A promising new treatment strategy for hepatoblastoma

Posted: 22 February 2024 | | No comments yet

A combination therapy of vincristine, irinotecan and panobinostat, tested in high-risk, relapsed or refractory HB spheroids, decreased tumour marker levels.

liver cancer

Led by Baylor College of Medicine, a team of researchers have reported a novel treatment strategy for hepatoblastoma (HB), the most common liver cancer in children.  In the last decade, HB has been rising rapidly worldwide and has seen the most rapid increase among all paediatric solid tumours.

Dr Andrés Espinoza, general surgery resident in Baylor’s Michael E. DeBakey Department of Surgery, commented: “High-risk disease leads to high rates of relapse and mortality.” This highlights the need for an effective therapeutic approach.

Dr Espinoza continued: “In this study, we investigated the potential benefits of a new combination therapy that included an inhibitor of the enzyme histone deacetylase (HDAC) present at elevated levels in HB cells…Previous studies have suggested that HDAC inhibitors may provide treatment options for HB, but there is no published preclinical data on such therapies.”

The scientists developed a preclinical testing pipeline with clinically relevant HB models. First, they tested several HDAC inhibitors on their ability to kill patient-derived HB cell lines grown in the lab and discovered that HDAC inhibitor panobinostat was the most effective at eliminating cancer cells.
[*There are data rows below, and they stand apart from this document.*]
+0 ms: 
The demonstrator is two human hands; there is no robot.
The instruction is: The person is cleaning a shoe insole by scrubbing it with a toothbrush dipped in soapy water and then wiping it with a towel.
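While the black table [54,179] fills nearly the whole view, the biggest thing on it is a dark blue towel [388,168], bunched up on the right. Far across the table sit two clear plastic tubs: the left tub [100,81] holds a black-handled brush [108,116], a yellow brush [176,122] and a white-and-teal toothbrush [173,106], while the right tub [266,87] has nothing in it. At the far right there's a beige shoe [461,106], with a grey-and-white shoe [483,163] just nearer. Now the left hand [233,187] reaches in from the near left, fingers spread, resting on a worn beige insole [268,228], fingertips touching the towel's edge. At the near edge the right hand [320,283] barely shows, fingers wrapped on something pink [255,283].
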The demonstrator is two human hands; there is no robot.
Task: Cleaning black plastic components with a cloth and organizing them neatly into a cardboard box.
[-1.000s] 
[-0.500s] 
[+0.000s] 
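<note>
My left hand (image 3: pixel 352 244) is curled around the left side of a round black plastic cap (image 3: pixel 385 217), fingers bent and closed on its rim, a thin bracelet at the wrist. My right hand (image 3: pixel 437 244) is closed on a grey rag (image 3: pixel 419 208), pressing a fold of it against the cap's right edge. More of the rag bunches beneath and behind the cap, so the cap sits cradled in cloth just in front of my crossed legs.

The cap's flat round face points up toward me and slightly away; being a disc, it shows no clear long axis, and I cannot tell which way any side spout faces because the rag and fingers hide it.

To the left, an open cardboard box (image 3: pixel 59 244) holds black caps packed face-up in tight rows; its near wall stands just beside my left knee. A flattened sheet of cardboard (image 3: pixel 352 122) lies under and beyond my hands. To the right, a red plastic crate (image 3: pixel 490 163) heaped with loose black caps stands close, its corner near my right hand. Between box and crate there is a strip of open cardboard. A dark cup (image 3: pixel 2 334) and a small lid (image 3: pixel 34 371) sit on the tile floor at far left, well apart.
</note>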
Following that, the team assessed whether adding panobinostat to current chemotherapy regimens would improve tumour response. They screened these treatments in patient-derived spheroids, and the findings demonstrated that adding panobinostat to the combination treatment including vincristine and irinotecan eliminated more tumour cells than any of the other combinations.
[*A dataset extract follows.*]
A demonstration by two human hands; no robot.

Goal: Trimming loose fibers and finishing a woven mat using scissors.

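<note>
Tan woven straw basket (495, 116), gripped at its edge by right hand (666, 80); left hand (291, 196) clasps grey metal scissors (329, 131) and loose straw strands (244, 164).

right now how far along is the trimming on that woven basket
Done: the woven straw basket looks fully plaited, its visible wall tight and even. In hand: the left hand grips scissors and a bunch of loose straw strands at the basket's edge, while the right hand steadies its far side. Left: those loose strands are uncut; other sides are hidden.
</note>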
The final test was to assess the new combination therapy of vincristine, irinotecan and panobinostat (VIP) in four aggressive animal models of HB the researchers had derived from high-risk, relapsed and treatment refractory HBs. The molecular characterisation of these tumours in the animal models showed that they conserved all mutations found in the human tumours of origin, as well as other molecular markers present in patient tumour samples. This indicated that the tumours in the animal models closely matched those in the patients. Notably, this study tested VIP in large tumours, whereas other studies have tested treatments on small-sized tumours.
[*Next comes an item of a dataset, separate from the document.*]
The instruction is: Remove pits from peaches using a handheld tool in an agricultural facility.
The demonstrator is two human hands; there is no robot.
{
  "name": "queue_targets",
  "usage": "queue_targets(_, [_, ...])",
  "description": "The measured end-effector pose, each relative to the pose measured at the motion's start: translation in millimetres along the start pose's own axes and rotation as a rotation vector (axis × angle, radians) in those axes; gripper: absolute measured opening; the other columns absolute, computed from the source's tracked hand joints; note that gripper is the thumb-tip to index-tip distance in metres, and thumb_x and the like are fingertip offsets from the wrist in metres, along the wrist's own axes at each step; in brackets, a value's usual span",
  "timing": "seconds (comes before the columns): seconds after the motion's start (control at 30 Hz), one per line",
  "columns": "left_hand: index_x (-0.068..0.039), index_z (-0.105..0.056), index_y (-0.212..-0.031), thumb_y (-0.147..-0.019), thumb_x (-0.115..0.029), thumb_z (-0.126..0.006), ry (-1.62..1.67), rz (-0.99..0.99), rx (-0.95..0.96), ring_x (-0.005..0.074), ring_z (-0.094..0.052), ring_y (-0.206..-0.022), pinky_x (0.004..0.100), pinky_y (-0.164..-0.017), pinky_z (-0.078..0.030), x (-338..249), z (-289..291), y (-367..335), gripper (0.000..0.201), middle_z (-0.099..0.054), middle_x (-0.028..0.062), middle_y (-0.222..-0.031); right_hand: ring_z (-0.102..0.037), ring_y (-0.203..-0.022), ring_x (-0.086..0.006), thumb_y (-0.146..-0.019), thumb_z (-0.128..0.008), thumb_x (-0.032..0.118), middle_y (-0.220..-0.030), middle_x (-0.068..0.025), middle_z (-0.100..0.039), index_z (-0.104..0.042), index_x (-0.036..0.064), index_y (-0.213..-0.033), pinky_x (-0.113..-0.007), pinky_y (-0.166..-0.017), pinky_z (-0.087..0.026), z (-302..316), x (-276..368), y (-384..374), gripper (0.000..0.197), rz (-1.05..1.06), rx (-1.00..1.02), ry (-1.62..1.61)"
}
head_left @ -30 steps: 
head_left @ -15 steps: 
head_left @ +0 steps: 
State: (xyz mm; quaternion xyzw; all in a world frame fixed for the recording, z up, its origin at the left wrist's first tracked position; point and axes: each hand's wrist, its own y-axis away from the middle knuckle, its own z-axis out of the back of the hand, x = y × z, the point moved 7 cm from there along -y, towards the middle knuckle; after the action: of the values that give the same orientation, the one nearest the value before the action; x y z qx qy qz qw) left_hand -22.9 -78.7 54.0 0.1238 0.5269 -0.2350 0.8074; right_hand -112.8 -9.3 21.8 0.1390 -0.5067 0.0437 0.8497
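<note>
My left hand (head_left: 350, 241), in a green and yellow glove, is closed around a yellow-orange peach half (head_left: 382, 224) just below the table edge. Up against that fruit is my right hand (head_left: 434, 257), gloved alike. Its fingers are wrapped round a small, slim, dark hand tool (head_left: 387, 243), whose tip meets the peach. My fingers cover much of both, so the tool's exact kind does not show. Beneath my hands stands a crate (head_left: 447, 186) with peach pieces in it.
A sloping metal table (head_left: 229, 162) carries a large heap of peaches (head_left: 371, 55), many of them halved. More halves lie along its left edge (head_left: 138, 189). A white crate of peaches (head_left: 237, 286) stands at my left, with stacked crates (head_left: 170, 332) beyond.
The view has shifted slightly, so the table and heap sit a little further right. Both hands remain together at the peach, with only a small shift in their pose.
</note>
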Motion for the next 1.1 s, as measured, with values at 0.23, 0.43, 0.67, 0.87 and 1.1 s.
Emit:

Corresponding author and associate professor of surgery at Baylor Dr Sanjeev Vasudevan explained: “After just one week of therapy, the tumours that were treated with VIP had a significant decrease in volume and alpha fetoprotein levels, the tumour marker.” He concluded: “These findings are very encouraging as they suggest that VIP therapy may be a promising and effective option for patients with currently untreatable high-risk, relapsed or refractory HB.”

This study was published in the Journal of Hepatology.